At Nelson Field, at least six of McCallum’s cheerleaders took a knee during the playing of the national anthem before the District 25-5A showdown between McCallum and LBJ. No players from either team knelt.

Last week, during a campaign rally in Alabama for a failed Senate candidate, President Trump called for NFL owners to fire players who knelt during the national anthem before games to protest racial injustice and police violence.

“Wouldn’t you love to see one of these NFL owners, when somebody disrespects our flag, to say, ‘Get that son of a bitch off the field right now. Out. He’s fired. He’s fired,’” Trump said at the rally.

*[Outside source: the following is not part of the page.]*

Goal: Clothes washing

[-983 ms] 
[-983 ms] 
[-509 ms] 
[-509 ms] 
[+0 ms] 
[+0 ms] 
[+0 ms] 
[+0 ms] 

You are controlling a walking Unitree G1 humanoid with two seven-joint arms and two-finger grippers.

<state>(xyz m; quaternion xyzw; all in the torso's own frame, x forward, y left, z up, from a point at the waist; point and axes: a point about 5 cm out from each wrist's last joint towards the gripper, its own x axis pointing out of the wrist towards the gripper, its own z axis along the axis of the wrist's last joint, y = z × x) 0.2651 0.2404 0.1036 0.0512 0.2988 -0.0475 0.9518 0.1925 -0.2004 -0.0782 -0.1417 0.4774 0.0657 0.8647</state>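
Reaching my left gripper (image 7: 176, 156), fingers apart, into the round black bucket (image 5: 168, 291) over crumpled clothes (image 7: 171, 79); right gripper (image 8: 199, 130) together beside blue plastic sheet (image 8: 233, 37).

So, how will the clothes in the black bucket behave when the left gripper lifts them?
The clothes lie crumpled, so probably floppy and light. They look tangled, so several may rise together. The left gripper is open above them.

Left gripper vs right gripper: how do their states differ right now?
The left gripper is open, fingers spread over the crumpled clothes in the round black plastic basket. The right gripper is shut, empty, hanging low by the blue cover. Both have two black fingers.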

In the wake of Trump’s remarks, every NFL team made some sort of demonstration this past weekend before their games. Joined by their team owner, Jerry Jones, an acknowledged Trump supporter, the Dallas Cowboys knelt as a team before the anthem to show unity with the rest of the league.

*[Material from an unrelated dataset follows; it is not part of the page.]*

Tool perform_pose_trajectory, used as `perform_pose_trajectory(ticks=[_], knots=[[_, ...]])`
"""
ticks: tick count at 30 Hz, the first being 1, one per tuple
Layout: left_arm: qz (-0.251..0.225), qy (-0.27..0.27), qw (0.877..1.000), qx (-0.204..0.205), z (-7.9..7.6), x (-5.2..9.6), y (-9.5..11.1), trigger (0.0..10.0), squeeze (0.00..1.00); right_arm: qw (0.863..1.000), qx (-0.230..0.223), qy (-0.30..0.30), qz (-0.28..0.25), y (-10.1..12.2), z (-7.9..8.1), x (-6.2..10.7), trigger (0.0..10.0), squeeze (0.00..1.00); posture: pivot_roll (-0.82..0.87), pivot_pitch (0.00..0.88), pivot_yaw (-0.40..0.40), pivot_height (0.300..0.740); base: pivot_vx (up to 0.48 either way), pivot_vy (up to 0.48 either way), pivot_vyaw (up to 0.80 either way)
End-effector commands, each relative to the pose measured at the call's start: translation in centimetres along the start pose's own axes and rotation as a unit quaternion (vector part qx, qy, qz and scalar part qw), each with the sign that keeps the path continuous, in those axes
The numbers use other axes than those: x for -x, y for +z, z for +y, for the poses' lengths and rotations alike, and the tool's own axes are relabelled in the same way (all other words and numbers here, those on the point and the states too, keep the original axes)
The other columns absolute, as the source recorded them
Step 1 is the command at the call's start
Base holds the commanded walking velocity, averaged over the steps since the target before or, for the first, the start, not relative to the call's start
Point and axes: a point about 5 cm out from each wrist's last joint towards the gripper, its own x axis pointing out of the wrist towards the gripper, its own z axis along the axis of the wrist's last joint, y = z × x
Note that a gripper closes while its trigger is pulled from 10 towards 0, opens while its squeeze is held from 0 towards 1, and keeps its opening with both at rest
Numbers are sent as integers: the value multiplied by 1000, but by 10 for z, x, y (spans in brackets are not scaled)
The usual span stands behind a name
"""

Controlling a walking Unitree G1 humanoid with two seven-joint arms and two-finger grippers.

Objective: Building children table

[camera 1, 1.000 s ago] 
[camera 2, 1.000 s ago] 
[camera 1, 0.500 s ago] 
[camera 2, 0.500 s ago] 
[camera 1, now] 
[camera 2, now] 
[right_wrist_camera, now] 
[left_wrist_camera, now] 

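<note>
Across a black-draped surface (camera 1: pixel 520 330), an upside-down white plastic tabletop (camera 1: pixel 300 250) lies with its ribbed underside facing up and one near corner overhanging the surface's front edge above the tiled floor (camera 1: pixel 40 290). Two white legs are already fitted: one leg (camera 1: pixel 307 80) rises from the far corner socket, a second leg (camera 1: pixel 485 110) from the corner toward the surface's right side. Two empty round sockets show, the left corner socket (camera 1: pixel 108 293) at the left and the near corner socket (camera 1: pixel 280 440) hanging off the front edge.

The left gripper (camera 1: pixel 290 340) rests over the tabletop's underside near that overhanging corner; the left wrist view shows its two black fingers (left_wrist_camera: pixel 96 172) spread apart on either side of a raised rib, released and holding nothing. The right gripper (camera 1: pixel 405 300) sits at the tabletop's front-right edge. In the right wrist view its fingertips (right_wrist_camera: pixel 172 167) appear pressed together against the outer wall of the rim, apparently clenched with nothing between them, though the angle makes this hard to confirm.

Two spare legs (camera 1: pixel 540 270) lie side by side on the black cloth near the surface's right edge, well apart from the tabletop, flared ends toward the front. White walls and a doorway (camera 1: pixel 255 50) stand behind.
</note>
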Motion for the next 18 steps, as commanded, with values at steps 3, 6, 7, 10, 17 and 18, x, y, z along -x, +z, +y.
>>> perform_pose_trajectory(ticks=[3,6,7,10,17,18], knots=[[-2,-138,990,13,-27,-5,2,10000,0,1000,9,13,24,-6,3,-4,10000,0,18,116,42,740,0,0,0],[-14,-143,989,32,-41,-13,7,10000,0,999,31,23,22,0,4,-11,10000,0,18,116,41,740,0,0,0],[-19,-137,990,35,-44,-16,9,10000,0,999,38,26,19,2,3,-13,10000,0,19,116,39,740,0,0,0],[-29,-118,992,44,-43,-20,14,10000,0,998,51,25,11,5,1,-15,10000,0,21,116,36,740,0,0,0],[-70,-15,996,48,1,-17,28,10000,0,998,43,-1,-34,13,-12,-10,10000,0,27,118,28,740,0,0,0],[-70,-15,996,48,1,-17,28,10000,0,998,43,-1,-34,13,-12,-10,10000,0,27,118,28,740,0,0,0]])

Earlier this week, a principal at a high school in Louisiana sent a letter to parents and students that said any athlete who protested during the national anthem could be kicked off their team. In Texas, however, several large school districts, including those of Houston and Frisco, said in a news release that players would be allowed to kneel during the playing of the anthem without any repercussions.

A year ago, San Francisco quarterback Colin Kaepernick began taking a knee during the playing of the national anthem to protest racial injustice and police brutality.